YOUNG SUFFERING CLUB: Melissa (The Interview)

What was something that others did that made you feel less alone as you were going through the season of suffering? 

 They showed up. At every court case, they were there. As soon as I was allowed visitors, they came. Both friends and family flew in from across the country to be present when I needed it the most. They drove for hours to Corona, San Diego, Malibu just to be there. My sister was super woman acting as my “social coordinator” amidst her full time job as mom and a career. The out-pouring of love and support was so endless that there was not a single visiting day that I did not have a line-up of friends and family coming from near and far to see me. They brought feasts from all my favorite places. They brought tacky sweater parties. Cheese fests. Birthday cakes. Thanksgiving feasts. Glimpses of the outside world - of “real” life. They brought encouragement on the darkest days. They brought glimpses of hope. And while He was for not one moment absent, they brought Jesus. 

What is one thing you will never take for granted again?

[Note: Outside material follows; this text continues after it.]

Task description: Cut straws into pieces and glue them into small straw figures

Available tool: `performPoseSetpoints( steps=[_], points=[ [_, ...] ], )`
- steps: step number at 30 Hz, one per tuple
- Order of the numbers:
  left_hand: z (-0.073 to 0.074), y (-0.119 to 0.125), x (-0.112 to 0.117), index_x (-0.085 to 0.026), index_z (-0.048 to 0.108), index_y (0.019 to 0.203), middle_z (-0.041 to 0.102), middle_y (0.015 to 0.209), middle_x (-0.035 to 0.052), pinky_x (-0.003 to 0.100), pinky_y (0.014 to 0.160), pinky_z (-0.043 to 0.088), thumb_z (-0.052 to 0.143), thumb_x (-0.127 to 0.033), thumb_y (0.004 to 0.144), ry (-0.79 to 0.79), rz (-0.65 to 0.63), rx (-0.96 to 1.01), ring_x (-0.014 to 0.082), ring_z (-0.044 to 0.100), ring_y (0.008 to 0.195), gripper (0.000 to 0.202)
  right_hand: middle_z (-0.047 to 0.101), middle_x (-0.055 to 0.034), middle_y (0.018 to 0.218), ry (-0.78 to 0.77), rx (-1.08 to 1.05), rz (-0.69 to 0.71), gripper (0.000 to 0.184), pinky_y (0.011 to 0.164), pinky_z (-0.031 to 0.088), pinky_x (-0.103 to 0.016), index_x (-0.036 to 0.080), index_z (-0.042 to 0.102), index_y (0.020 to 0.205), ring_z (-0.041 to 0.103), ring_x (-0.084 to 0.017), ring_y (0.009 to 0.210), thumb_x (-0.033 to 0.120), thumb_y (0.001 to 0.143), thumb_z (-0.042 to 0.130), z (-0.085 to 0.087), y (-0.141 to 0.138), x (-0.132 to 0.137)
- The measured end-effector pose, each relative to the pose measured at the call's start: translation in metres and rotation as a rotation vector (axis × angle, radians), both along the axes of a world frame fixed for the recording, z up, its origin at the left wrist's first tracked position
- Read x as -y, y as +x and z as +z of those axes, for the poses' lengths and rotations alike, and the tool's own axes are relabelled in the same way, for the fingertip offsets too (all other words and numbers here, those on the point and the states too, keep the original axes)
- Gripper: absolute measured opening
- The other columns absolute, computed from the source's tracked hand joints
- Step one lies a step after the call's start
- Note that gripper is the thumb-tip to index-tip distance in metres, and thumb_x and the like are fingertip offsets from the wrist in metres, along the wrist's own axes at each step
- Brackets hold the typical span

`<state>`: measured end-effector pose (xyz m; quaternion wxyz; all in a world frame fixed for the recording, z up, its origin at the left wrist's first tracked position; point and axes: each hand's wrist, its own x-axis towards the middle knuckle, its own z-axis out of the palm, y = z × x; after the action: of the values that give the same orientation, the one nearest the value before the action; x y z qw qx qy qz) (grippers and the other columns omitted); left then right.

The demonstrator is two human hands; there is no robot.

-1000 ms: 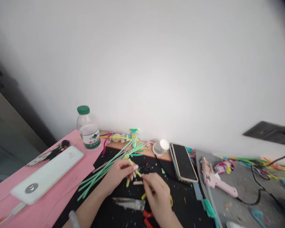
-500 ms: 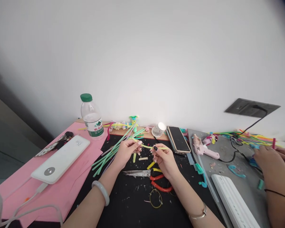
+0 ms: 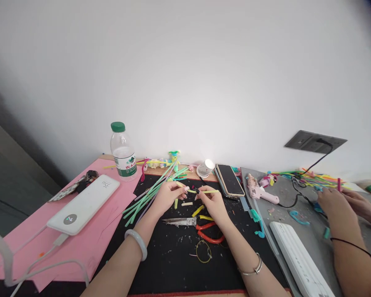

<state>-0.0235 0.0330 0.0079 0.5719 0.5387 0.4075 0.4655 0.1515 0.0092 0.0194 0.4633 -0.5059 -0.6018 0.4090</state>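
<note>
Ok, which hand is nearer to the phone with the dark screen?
Right. The right hand is just left of the phone and closer to the wearer; the left hand is farther left, beyond the right hand.

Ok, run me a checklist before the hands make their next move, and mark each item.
1. Left hand has a grip on the yellow strip: ok, pinched in the fingertips.
2. Right hand has a grip too: ok, pinching the same strip.
3. Black mat free of loose bits: not ok, a short pale piece lies there.
4. Scissors put away: not ok, they lie on the mat between the forearms.
5. Bottle capped: ok, green cap on.
6. Glue gun cool: cannot tell.
</note>
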Motion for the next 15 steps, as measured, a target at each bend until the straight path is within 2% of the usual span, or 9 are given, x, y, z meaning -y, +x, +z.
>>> performPoseSetpoints(
  steps=[2, 7, 15],
  points=[
    [0.0007, 0.0002, -0.0004, -0.013, 0.063, 0.069, 0.060, 0.057, 0.0023, 0.027, 0.057, 0.049, 0.064, -0.038, 0.068, 0.029, -0.019, -0.059, 0.0132, 0.058, 0.054, 0.026, 0.054, 0.0011, 0.056, 0.049, 0.103, 0.006, 0.022, 0.046, 0.032, -0.021, 0.016, 0.056, 0.067, 0.044, -0.010, 0.048, 0.035, 0.078, 0.053, -0.0015, 0.0029, 0.0005],
    [0.0039, 0.0008, 0.0031, -0.014, 0.060, 0.062, 0.059, 0.054, 0.0014, 0.025, 0.054, 0.047, 0.058, -0.030, 0.070, 0.107, -0.059, -0.216, 0.0132, 0.058, 0.052, 0.017, 0.039, 0.0051, 0.049, 0.163, 0.321, -0.046, 0.027, 0.044, 0.025, -0.021, 0.017, 0.052, 0.062, 0.035, -0.009, 0.044, 0.033, 0.082, 0.046, -0.0035, 0.0067, 0.0036],
    [0.0017, 0.0016, 0.0065, -0.016, 0.056, 0.058, 0.057, 0.052, -0.0003, 0.021, 0.048, 0.041, 0.054, -0.025, 0.071, 0.227, -0.140, -0.338, 0.0117, 0.055, 0.049, 0.016, 0.042, 0.0040, 0.050, 0.278, 0.441, -0.103, 0.030, 0.048, 0.027, -0.021, 0.017, 0.051, 0.061, 0.038, -0.009, 0.046, 0.030, 0.086, 0.040, -0.0061, 0.0088, 0.0075]
  ],
)
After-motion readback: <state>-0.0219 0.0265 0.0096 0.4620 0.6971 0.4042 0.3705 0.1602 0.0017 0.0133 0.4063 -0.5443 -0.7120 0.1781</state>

 The small things. Being stripped of everything forces a new perspective. It is in the mundane that I am most struck by overwhelming gratitude. The ability to freely walk down the street. Going to the grocery store. Starbucks. Morning phone calls with friends. A Tuesday night dinner with my brother. Watching the sunset. Toes in the sand. Riding my bike wherever it takes me. 

There were a number of years - in the months that followed my accident and after I returned home - in which I did not have a license and my bike was my primary mode of transportation. Getting places wasn’t always easy, but I was able. In the time leading up to my sentencing, that bike took me from lawyer meetings to therapy appointments. To yoga and the grocery store. It took me to many beach cliff sunsets. Many days on that bike were spent with tears streaming down my face as wildly as the wind blowing through my hair. 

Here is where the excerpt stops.